法第37条第3項に基づき複製等を行うことができる主体を制限列挙する令第2条第1項第1号は,ⅰ視覚障害者等向けの情報提供事業を組織的に実施し得る者であること,ⅱ(健常者への流出防止等に配慮した)一定の法令順守体制が確保されていること,ⅲ外形的に権利制限規定の適用となる主体か否かが確認できること,といった共通点を持つ主体を挙げているものと考えられる。
この点,障害者団体からは,ボランティアグループ等が障害者のための録音図書等の作成に果たしている役割は,令第2条第1項第1号で制限列挙されている事業者と比べても劣らない,若しくはより大きいと認められる場合もあるとの意見が示された。
特に,拡大図書やDAISY等は,平成21年の著作権法改正により新たに権利制限規定の対象となったことから,十分な量の図書が提供できていないという事情がある中で,これらのボランティアグループ等が法第37条第3項の規定に基づき拡大図書やDAISY等を作成することができるようになると,視覚障害者等に対しこれらのアクセシブルな図書をより一層普及させることができるものと考えられる。
こうしたことに鑑みれば,現行制度を見直し,ボランティアグループ等についても,上記ⅰ~ⅲに整理したような共通点も踏まえ,権利者の利益を不当に害さないための一定の条件を課した上で,現行制度よりも簡易な方法で複製等を行うことができる主体になり得ることができるようにするための所要の措置(例えば,一定の類型については個別に文化庁長官の個別指定を受けずとも主体になり得るよう政令に規定する等)を講じることが適切である。

 

 なお、中間まとめは、複製の主体の拡大に関連して、権利者団体側より、複製の無制限の主体の拡大は「粗悪な音訳図書の流通につながり,文学作品をより良い状態で鑑賞できる機会が失われる」という懸念が示され、音訳サービスの質を担保する制度が必要だという意見が出ていることにも言及しています。

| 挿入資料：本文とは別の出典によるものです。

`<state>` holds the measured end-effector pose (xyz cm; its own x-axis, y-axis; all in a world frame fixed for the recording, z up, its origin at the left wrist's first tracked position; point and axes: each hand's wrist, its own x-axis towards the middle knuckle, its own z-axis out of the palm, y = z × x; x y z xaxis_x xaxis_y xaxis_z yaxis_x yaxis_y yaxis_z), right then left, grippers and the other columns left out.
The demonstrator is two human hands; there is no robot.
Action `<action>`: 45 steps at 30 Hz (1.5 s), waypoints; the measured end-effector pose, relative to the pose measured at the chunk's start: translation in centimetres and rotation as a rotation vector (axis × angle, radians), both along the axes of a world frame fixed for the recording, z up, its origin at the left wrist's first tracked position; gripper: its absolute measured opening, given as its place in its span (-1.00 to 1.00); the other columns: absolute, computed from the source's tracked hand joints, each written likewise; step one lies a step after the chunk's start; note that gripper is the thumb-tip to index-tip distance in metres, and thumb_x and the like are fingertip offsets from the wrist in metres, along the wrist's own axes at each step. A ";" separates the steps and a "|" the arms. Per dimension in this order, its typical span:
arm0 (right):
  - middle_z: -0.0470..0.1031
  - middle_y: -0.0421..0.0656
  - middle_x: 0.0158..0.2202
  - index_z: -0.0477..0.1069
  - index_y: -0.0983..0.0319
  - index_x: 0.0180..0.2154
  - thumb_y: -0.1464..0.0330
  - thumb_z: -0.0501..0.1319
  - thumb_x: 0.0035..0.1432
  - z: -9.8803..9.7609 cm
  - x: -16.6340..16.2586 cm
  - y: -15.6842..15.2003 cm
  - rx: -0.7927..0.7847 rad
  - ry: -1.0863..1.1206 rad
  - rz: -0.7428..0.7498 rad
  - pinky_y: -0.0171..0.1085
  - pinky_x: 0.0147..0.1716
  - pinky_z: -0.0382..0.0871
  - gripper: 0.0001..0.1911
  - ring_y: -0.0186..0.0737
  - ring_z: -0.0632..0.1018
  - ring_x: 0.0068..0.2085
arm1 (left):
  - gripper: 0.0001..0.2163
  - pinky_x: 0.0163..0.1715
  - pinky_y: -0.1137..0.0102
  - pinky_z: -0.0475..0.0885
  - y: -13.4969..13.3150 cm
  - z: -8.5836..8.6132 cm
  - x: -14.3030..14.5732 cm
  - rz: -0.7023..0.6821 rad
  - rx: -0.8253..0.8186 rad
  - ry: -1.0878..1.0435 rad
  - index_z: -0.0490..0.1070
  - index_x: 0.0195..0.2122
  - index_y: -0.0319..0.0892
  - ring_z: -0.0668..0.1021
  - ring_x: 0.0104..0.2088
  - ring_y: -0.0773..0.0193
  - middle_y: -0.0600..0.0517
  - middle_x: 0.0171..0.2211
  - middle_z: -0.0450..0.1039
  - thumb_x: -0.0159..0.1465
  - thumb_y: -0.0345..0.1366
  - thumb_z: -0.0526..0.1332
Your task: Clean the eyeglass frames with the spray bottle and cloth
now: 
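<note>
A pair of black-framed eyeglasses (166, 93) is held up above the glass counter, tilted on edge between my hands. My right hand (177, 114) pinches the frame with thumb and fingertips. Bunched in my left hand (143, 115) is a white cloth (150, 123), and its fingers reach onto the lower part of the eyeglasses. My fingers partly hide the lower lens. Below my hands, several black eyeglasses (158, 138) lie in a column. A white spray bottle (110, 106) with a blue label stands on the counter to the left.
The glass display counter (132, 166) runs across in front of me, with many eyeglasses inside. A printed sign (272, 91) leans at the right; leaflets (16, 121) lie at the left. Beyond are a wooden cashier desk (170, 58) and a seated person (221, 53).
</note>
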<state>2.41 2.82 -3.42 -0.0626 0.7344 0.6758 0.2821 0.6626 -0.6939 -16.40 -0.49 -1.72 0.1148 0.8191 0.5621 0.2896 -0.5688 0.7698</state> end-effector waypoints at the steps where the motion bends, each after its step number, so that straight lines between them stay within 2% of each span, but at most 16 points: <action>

音訳の質の問題について中間まとめは、著作権法第37条第3項は「音訳の質を確保するための体制を有することまでは求められていないものと解されることから,主体の拡大に当たって新たにこうした体制を求めることは適当ではない」とし、(権利者団体、障害者当事者団体、図書館等の)「当事者間での協力の発展による音訳サービスの質の向上が望ましい」という結論を出しています。

4 その他

 放送番組に対するアクセス環境の改善のための法改正についても障害者団体から要望が挙げられていましたが、「権利制限規定の必要性及び具体的な制度設計の在り方については、現時点では両当事者において十分な認識の共有及び意見の集約がなされるには至っていない」として、引き続き検討が継続されることになりました。